10.5 The Lifecycles of Anvil Cirrus Ice Crystals

Wednesday, 11 July 2018: 12:00 AM
Regency D (Hyatt Regency Vancouver)
Eric J Jensen, NASA/Ames Research Center, Moffett Field, CA; and S. C. van den Heever, L. D. Grant, S. Woods, and R. P. Lawson

Anvil cirrus generated by deep convection covers large tropical areas and has important impacts on the earth's radiation budget and climate. Images of ice crystals from recent high-altitude aircraft flights show a predominance of bullet rosettes in anvil cirrus with ages more than about an hour since detrainment from deep convection, suggesting either fresh nucleation of ice crystals in the anvil followed by deposition growth or growth of small crystals detrained from the convective updrafts. We use growth-sedimentation trajectory calculations to investigate the lifecycles of anvil ice crystals as they are advected downwind from the convective source. Temperature, water vapor, and wind fields from a cloud-resolving model simulation of an isolated cumulonimbus cloud are used to drive the calculations. Hundreds of thousands of simulated ice particles (SIPs) are tracked to represent the anvil evolution. The initial size distribution of SIPs is based on measurements made during an aircraft transit through a convective core at 13 km. Gravitational size sorting rapidly segregates the ice crystals, with smaller (< 200 μm) crystals remaining in the upper part of the anvil and larger crystals accumulating at cloud base.
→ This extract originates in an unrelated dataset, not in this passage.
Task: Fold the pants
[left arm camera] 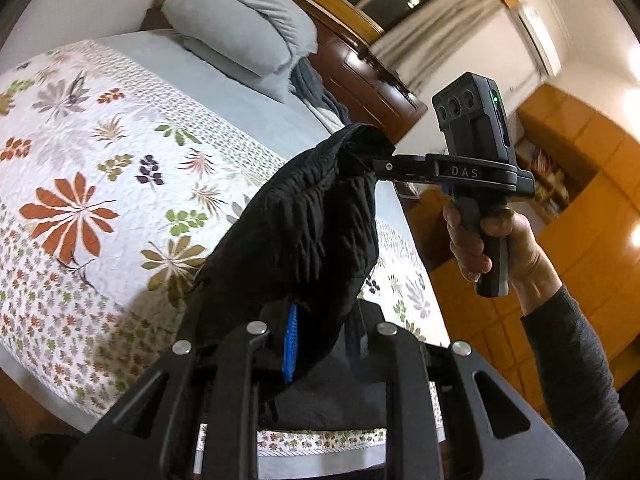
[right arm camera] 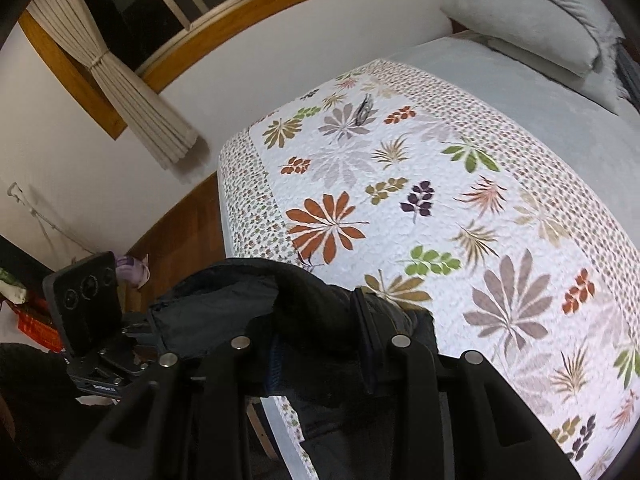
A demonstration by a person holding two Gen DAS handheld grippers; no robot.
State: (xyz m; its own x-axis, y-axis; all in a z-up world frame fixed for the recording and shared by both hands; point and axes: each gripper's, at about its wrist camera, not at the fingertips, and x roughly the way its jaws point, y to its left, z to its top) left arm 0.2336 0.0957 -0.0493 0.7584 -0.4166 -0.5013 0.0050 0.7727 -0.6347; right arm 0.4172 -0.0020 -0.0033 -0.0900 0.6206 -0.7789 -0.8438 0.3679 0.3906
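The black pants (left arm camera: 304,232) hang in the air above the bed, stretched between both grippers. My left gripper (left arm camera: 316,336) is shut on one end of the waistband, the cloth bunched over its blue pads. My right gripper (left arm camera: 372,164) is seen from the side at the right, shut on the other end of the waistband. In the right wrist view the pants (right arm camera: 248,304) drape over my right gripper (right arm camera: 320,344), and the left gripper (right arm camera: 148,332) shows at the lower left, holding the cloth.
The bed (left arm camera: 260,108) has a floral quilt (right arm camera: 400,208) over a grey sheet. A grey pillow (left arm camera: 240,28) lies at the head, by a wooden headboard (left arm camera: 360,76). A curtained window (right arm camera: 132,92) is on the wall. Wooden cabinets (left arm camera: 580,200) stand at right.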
Most of the SIPs initialized with maximum dimensions larger than about 200 μm fall into subsaturated air below the anvil and sublimate within about two hours. Consistent with the predominance of bullet rosettes in aged anvil cirrus, we find that vapor-deposition growth increases the maximum dimensions of most surviving ice crystal by factors of 2-3, and growth of ice crystals is largely responsible for maintaining the aging anvil ice mass.